Now it seems, that if I am a thief, and I wish to steal from (for example) 
Rusty while he is on vacation, I could identify the WatchTower(s) he is using, 
and send many (txid[16:], blob) with random blob to that WatchTower(s).

Now if the WatchTower is given a (txid[16:], blob) for a txid[16:] that it 
already has, but for a different blob, what should it do?

* If it ignores the new txid[16:], then I could send the invalid (txid[16:], 
blob) to the WatchTower before I send the revocation of the commitment to 
Rusty; Rusty can only send a valid (txid[16:], blob) after I send the 
revocation to him, after all.  Then I implcitly prevent the WatchTower from 
accepting the correct blob from Rusty,
* If it replaces the old txid[16:] and keeps the new pair, I could send 
txid[16:] to the WatchTower some time after I send the revocation to Rusty, 
hoping that Rusty behaves "politely" and does not spam the WatchTower 
repeatedly with its blob after I send my replacement.
* If it stores all the (txid[16:], blob) pairs it receives, then an obvious DoS 
is to flood the WatchTower with such pairs, preferably distributedly, in the 
hope of bringing down the WatchTower.

Now the WatchTower cannot know if it is Rusty who has the "right" to provide a 
given txid[16:], or me, or some other hardware I have "hired" to do my bidding. 
 This is in fact the whole point of an encrypted blob: the WatchTower only 
learns about the channels (and indirectly the identity of the counterparties in 
the channel) if a theft attempt is actually made.  Indeed, Rusty could have 
used Tor to contact the WatchTower (to obscure further who the WatchTower is 
protecting, in case the channel does not get stolen) and the WatchTower cannot 
know if it was actually Rusty or I (and it would leak privacy for the 
WatchTower to learn for certain who it is protecting, potentially allowing the 
WatchTower to profile Rusty spending habits).

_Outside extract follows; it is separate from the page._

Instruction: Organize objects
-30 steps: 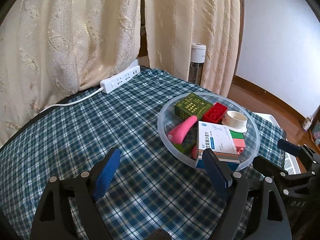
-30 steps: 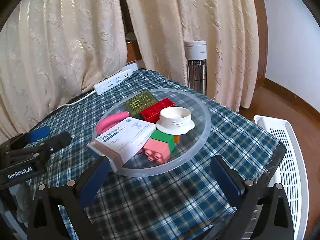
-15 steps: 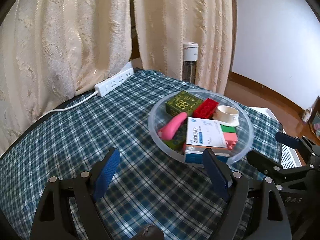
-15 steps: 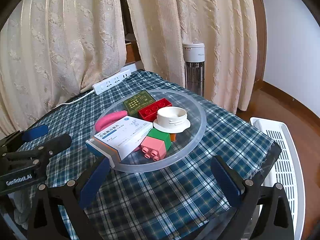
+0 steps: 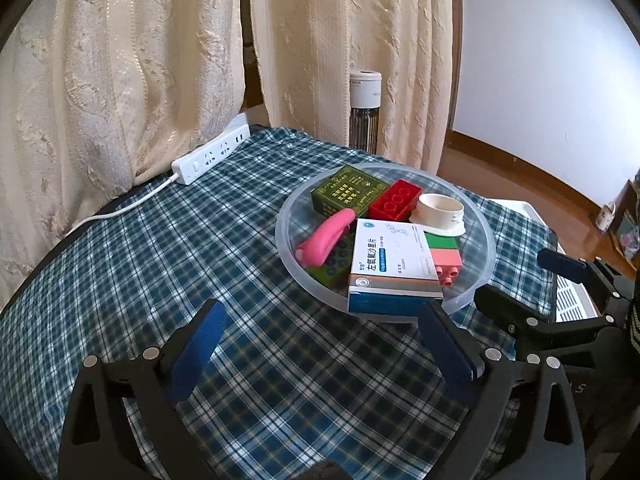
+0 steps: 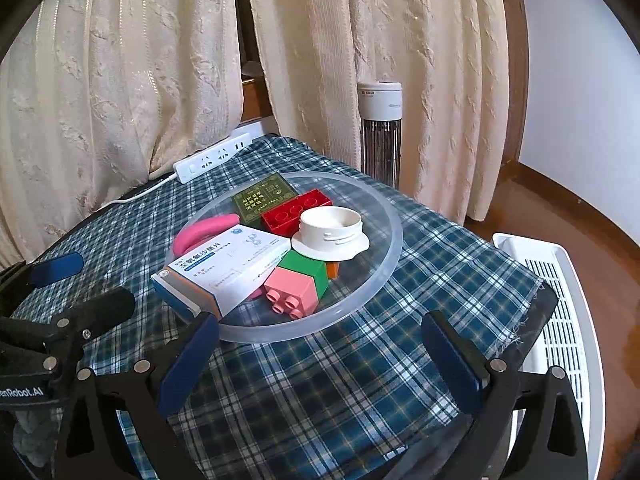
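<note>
A clear round tray (image 5: 486,252) (image 6: 394,248) sits on the plaid tablecloth. It holds a white medicine box (image 5: 390,258) (image 6: 230,262), a green box (image 5: 348,192) (image 6: 262,198), a red brick (image 5: 396,199) (image 6: 296,212), a white lid (image 5: 440,214) (image 6: 330,232), a pink curved object (image 5: 326,236) (image 6: 204,230), and green and pink bricks (image 5: 446,254) (image 6: 300,280). My left gripper (image 5: 320,340) is open and empty, in front of the tray. My right gripper (image 6: 320,354) is open and empty, in front of the tray.
A white power strip (image 5: 210,154) (image 6: 214,156) with its cord lies at the table's back by cream curtains. A tower heater (image 5: 364,108) (image 6: 380,132) stands behind the table. A white grid rack (image 6: 560,304) is beside the table's right edge.
Both grippers have drawn back slightly from the tray, and the left view has shifted so the tray sits more to the middle. Both stay open and empty.
</note>
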Demonstrator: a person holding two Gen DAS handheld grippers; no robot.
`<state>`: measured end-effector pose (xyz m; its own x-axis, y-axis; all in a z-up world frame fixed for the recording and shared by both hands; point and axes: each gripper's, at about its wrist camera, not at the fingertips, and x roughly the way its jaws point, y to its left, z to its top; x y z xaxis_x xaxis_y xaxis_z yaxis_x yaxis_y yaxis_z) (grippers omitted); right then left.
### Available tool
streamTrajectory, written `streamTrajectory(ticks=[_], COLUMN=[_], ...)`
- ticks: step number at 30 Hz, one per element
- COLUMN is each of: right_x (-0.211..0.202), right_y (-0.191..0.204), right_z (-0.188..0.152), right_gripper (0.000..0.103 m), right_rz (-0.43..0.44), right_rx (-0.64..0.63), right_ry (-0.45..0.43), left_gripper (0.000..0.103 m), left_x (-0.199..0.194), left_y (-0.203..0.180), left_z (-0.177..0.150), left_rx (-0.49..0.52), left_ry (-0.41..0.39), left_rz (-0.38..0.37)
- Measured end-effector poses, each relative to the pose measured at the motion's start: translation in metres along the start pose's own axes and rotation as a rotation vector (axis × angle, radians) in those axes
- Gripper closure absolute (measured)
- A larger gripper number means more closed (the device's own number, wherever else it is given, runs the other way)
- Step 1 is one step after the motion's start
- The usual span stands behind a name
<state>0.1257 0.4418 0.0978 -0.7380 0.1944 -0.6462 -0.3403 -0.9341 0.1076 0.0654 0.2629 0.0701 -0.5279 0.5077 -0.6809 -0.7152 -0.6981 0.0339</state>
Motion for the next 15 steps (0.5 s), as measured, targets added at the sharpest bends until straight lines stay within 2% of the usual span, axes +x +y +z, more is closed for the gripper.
streamTrajectory(ticks=[15], right_x=[0.0028], right_y=[0.0007], right_z=[-0.0008], right_gripper=[0.001], right_rz=[0.01], right_rx=[-0.004], right_ry=[0.007], left_gripper=[0.005], left_x=[0.0014], left_y=[0.0029], left_z=[-0.0028], left_rx=[0.006], left_ry=[0.001], left_rz=[0.034])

The (txid[16:], blob) pairs I make in this attack need not have valid blob: 
either way the WatchTower cannot know, before I publish the entire commitment 
transaction, which blob came from Rusty correctly and which ones were invalid 
ones created by me and my army of fellow machines taking over the world.

---

An obvious solution is for the WatchTower to charge a tiny amount 
(micropayment, how apt) for each (txid[16:] blob) pairs it keeps.  Then I 
cannot flood the WatchTower with poisoned blobs without at some point spending 
more than what I would earn by stealing.

Now Lightning itself is positioned as a micropayment platform, so the obvious 
logic is that the WatchTower will get paid on-Lightning.  But every successful 
(and unsuccessful!) payment requires two channel updates, invalidating two 
commitment transactions and requiring two (txid[16:], blob) pairs that Rusty 
needs to get to a WatchTower.  Obviously Rusty has to have two WatchTowers, so 
that he uses one WatchTower to watch the channel of the other WatchTower.  But 
once Rusty pays to one WatchTower, he now has two (txid[16:], blob) pairs to 
send to the other WatchTower, which would charge for this service and require a 
payment.  This emits two new (txid[16:], blob) pairs to send to the first 
WatchTower, ad infinitum, at least until Rusty runs out of money.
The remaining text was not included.